## EXERCISE BRIEF
Look through the records that follow and state how many lines hold the word "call", without adding anything.

INPUT DATA START

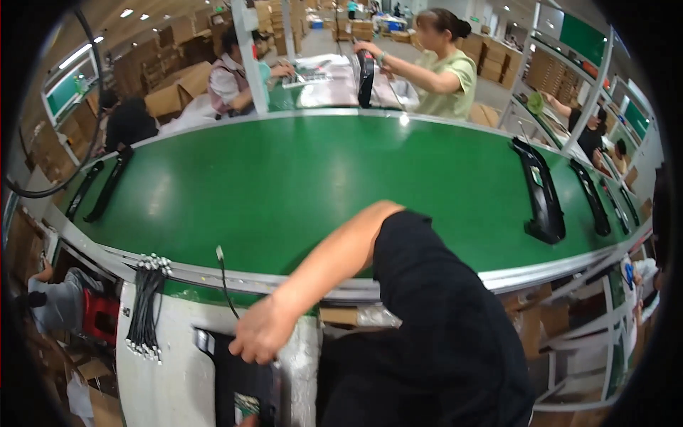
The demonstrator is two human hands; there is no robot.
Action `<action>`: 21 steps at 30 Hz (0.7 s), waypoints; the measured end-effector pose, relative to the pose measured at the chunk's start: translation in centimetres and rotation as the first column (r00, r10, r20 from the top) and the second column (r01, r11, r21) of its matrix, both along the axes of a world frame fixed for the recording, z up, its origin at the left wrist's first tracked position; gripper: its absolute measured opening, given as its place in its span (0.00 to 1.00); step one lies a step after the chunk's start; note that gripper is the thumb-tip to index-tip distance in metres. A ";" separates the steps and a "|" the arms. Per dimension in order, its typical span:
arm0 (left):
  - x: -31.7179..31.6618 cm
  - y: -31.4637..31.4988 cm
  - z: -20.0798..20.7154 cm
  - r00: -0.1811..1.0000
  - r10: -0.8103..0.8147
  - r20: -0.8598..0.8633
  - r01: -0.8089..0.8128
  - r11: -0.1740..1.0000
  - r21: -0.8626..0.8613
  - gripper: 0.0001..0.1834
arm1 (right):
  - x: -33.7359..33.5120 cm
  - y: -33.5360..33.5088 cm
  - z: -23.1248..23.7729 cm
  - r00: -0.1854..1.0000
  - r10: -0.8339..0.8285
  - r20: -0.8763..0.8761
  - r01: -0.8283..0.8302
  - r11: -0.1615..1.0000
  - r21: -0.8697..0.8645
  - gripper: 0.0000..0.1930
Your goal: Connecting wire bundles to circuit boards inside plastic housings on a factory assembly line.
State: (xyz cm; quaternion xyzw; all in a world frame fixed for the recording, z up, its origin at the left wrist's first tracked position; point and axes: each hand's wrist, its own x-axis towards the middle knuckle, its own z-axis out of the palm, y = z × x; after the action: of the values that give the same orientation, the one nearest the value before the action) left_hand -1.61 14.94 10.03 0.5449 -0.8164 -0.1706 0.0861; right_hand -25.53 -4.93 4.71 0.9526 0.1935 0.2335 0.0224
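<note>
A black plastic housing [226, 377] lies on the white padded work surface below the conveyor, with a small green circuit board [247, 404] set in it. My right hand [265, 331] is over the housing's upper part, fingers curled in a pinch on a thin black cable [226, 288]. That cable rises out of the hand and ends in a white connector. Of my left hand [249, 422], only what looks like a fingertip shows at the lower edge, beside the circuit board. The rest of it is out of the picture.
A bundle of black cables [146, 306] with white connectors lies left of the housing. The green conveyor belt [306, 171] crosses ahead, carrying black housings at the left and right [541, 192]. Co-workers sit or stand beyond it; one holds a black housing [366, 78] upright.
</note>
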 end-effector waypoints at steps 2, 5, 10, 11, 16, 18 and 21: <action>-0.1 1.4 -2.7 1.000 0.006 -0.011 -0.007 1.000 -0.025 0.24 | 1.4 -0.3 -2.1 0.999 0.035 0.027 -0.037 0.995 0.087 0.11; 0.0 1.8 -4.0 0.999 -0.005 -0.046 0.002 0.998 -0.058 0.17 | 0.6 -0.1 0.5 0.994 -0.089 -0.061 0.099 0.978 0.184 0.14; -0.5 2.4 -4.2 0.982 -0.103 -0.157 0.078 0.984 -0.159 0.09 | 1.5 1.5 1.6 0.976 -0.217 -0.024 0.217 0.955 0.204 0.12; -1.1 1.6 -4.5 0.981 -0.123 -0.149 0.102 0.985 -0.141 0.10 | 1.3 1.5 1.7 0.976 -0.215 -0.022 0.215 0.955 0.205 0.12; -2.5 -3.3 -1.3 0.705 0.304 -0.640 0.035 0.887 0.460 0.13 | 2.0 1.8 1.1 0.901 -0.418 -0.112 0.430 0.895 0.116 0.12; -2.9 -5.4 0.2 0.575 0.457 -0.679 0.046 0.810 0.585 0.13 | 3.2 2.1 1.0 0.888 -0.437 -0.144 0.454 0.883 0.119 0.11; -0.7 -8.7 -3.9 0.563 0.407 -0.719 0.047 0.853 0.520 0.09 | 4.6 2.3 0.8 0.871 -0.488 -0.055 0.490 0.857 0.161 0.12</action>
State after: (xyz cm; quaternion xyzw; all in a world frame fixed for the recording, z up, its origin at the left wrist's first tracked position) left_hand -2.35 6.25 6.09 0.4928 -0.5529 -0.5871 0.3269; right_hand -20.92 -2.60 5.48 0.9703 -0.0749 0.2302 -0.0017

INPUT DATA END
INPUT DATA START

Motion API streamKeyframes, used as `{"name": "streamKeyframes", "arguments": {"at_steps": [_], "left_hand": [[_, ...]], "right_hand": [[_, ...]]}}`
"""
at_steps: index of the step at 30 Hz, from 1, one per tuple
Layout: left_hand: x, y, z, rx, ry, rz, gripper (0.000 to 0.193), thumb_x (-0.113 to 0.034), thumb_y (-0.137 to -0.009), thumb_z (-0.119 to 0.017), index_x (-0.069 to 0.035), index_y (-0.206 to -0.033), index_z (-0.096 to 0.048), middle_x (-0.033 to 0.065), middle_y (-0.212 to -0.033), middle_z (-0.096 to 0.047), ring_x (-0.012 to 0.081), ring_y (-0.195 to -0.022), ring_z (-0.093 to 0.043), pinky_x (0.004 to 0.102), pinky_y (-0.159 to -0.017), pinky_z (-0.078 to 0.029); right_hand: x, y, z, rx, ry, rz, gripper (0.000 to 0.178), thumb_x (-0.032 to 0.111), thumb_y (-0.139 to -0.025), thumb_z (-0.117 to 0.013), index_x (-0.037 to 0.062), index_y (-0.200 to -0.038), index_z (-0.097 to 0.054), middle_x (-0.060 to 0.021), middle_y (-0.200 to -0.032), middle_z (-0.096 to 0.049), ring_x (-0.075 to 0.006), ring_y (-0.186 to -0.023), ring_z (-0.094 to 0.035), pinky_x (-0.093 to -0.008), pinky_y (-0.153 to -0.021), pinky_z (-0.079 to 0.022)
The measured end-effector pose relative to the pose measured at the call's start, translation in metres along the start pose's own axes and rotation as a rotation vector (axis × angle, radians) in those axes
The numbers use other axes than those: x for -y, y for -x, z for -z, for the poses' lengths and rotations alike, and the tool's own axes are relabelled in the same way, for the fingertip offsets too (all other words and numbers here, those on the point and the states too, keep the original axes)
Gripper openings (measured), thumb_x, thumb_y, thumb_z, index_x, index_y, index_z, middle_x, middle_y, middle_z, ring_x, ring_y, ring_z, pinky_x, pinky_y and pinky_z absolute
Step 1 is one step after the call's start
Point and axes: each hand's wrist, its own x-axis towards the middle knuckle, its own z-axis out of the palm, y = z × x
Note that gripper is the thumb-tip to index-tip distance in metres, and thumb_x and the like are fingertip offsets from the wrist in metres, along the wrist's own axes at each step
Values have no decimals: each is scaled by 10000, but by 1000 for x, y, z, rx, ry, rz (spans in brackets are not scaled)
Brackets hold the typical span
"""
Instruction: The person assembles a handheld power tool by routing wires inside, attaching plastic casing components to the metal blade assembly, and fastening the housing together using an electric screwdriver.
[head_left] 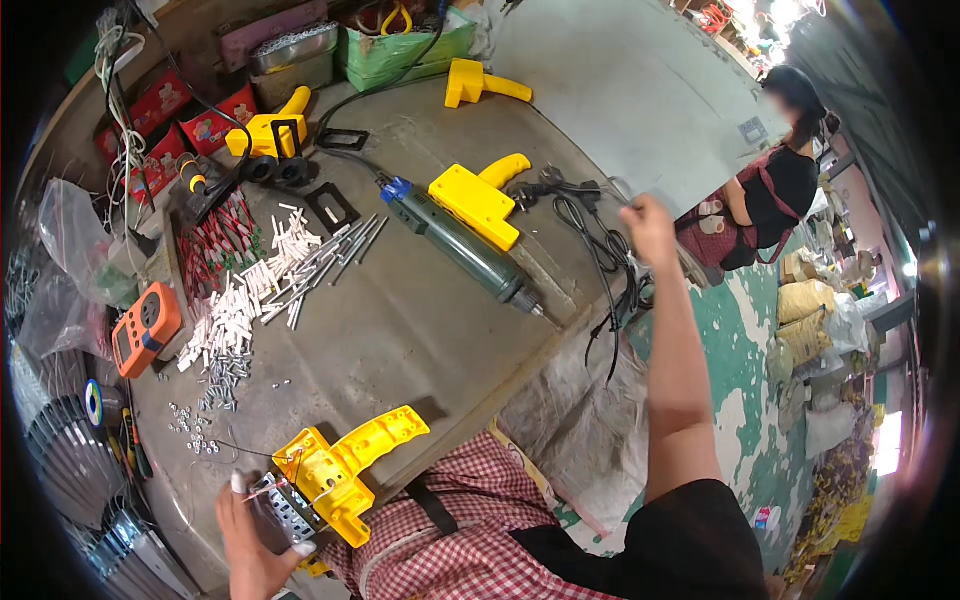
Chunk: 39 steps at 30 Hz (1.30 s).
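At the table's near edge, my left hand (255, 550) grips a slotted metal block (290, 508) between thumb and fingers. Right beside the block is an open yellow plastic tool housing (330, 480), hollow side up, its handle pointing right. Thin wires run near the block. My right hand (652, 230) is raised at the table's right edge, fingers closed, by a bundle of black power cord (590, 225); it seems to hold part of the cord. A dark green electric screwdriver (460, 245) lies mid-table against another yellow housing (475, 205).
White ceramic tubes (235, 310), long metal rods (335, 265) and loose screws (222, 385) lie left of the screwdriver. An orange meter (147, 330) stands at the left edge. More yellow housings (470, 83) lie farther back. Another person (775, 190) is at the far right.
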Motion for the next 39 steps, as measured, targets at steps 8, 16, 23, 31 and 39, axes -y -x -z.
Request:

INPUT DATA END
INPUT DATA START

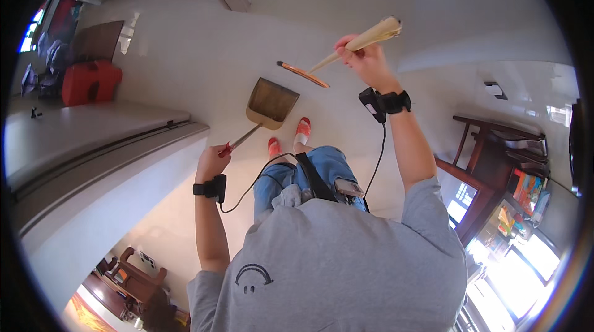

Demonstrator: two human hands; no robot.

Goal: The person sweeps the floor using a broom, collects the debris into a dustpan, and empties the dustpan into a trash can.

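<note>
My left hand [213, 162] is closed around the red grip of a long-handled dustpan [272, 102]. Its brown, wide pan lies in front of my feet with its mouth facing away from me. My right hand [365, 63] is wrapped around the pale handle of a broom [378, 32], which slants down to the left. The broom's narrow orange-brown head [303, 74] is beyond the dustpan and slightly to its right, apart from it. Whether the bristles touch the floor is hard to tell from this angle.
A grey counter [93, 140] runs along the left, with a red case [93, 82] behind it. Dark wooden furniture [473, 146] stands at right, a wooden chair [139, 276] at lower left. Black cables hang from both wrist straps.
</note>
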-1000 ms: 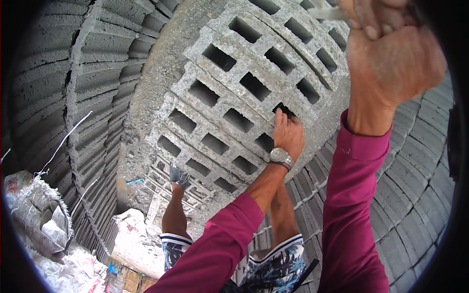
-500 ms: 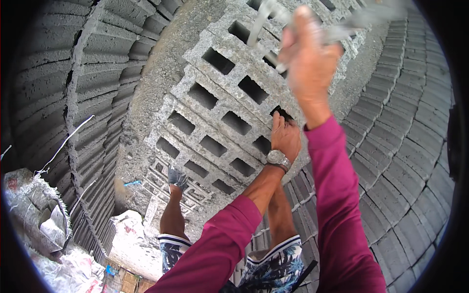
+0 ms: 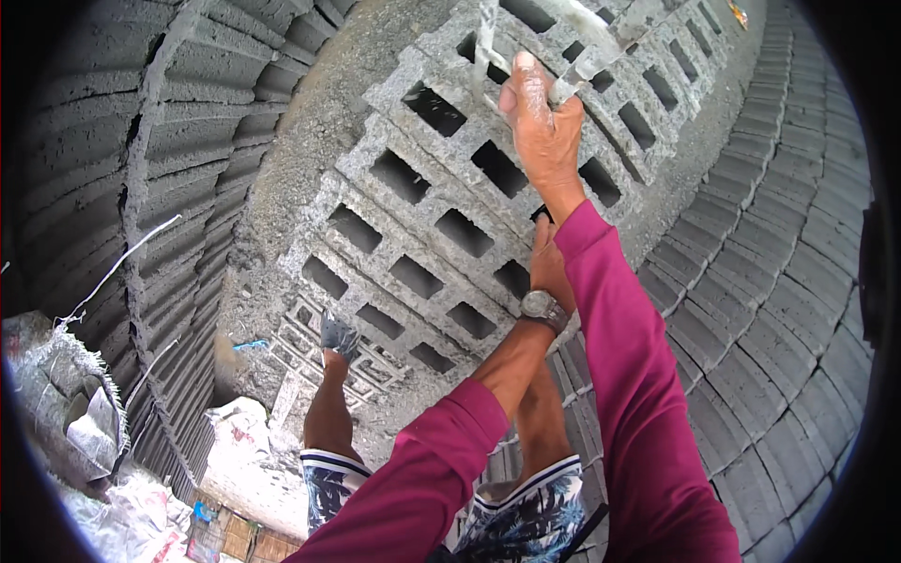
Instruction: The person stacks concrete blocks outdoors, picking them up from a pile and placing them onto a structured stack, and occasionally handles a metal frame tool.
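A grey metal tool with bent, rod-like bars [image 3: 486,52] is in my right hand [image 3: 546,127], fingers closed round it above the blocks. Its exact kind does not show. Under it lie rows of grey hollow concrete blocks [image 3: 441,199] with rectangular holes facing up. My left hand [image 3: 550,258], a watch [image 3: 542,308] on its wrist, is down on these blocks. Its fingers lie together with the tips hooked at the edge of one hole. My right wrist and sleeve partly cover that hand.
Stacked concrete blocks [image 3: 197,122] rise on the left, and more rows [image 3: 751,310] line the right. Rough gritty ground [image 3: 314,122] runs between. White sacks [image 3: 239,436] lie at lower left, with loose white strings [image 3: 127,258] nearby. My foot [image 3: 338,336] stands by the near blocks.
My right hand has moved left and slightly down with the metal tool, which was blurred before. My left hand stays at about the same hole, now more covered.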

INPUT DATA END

## SOLUTION TO THIS EXERCISE
2